CBG-Net: Cross-modality and cross-scale balance network with global semantics for multi-modal 3D object detection.
Journal:
Neural networks : the official journal of the International Neural Network Society
Published Date:
Jul 14, 2024
Abstract
Multi-modal 3D object detection is instrumental in identifying and localizing objects within 3D space. It combines RGB images from cameras and point-clouds data from lidar sensors, serving as a fundamental technology for autonomous driving applications. Current methods commonly employ simplistic element-wise additions or multiplications to aggregate multi-modal features extracted from point-clouds and images. While these methods enhance detection accuracy, the utilization of basic operations presents challenges in effectively balancing the significance between modalities. This can potentially introduce noise and irrelevant information during the feature aggregation process. Additionally, the multi-level features extracted from images display imbalances in receptive fields. To tackle the aforementioned challenges, we propose two innovative networks: a cross-modality balance network (CMN) and a cross-scale balance network (CSN). CMN incorporates cross-modality attention mechanisms and introduces an auxiliary 2D detection head to balance the significance of both modalities. Meanwhile, CSN leverages cross-scale attention mechanisms to mitigate the gap in receptive fields between different image levels.

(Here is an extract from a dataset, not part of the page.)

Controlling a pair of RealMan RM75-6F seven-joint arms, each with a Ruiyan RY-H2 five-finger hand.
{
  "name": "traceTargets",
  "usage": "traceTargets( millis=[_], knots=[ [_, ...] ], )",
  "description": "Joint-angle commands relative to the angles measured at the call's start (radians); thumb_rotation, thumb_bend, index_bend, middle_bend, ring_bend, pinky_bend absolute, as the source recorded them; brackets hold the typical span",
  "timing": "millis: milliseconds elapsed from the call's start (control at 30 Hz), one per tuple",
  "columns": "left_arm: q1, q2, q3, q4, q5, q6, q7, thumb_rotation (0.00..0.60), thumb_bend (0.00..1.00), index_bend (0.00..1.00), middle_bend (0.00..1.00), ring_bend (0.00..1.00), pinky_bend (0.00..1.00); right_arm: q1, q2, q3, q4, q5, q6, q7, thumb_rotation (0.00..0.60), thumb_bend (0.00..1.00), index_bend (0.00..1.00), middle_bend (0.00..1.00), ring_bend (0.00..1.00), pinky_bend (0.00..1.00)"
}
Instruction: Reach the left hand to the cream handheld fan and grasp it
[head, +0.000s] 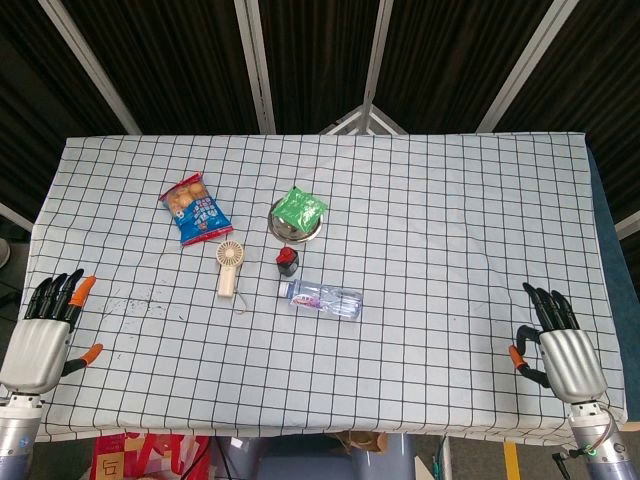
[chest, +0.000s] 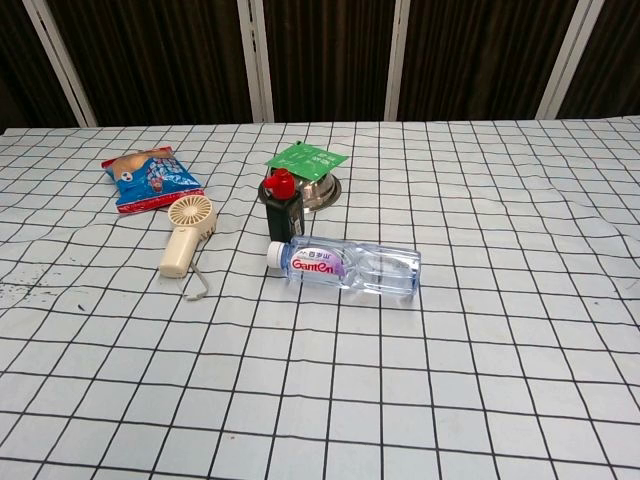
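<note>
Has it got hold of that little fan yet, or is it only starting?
Only starting. Nothing looks done: the cream handheld fan lies untouched on the checked tablecloth, beside the blue snack bag. The left hand rests open at the table's near edge, holding nothing. The reach and the grasp are both left.

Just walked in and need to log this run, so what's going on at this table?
Nothing is being handled yet. The left hand and right hand both rest open at the near table edge, holding nothing. The cream handheld fan lies flat on the checked tablecloth, untouched, well ahead of the left hand. Around it lie a blue snack bag, a small dark bottle with a red cap, a clear water bottle on its side, and a metal bowl with a green packet on it.
</note>
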Motion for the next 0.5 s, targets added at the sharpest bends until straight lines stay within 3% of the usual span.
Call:
traceTargets(
  millis=[33,200,233,300,367,433,500],
  knots=[
    [0.002,0.003,-0.005,-0.007,-0.002,-0.015,0.001,0.600,0.17,0.00,0.00,0.00,0.02,-0.002,0.001,0.002,-0.003,0.001,0.005,0.004,0.600,0.40,0.00,0.00,0.00,0.00],
    [0.003,0.005,-0.011,-0.016,-0.008,-0.039,0.016,0.600,0.19,0.00,0.03,0.01,0.06,-0.004,0.004,-0.002,-0.003,-0.002,0.007,0.002,0.600,0.40,0.00,0.00,0.00,0.00],
    [0.001,0.006,-0.013,-0.019,-0.012,-0.048,0.026,0.600,0.21,0.00,0.09,0.06,0.15,-0.005,0.004,-0.001,-0.003,-0.002,0.008,0.003,0.600,0.40,0.00,0.00,0.00,0.00],
    [-0.010,0.006,-0.023,-0.026,-0.021,-0.067,0.059,0.600,0.30,0.00,0.30,0.25,0.40,-0.005,0.003,-0.001,-0.004,-0.001,0.008,0.006,0.600,0.40,0.00,0.00,0.00,0.00],
    [-0.030,-0.001,-0.042,-0.028,-0.025,-0.091,0.094,0.600,0.43,0.00,0.58,0.51,0.64,-0.002,0.003,-0.002,-0.005,-0.004,0.004,0.005,0.600,0.40,0.00,0.00,0.00,0.00],
    [-0.054,-0.010,-0.061,-0.036,-0.046,-0.131,0.117,0.600,0.56,0.00,0.72,0.63,0.73,0.000,0.001,-0.003,-0.004,-0.005,0.000,0.001,0.600,0.40,0.00,0.00,0.00,0.00],
    [-0.106,-0.027,-0.098,-0.053,-0.105,-0.221,0.156,0.600,0.71,0.00,0.79,0.70,0.79,0.000,0.002,-0.002,-0.006,-0.002,-0.003,0.001,0.600,0.40,0.00,0.00,0.00,0.00]
  ],
)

Additionally, we introduce a novel Local with Global Voxel Attention Encoder (LGVAE) designed to capture global semantics by extracting more comprehensive point-level information into voxel-level features. We perform comprehensive experiments on three challenging public benchmarks: KITTI, Dense and nuScenes. The results consistently demonstrate improvements across multiple 3D object detection frameworks, affirming the effectiveness and versatility of our proposed method. Remarkably, our approach achieves a substantial absolute gain of 3.1% over the baseline MVXNet on the challenging Hard set of the Dense test set.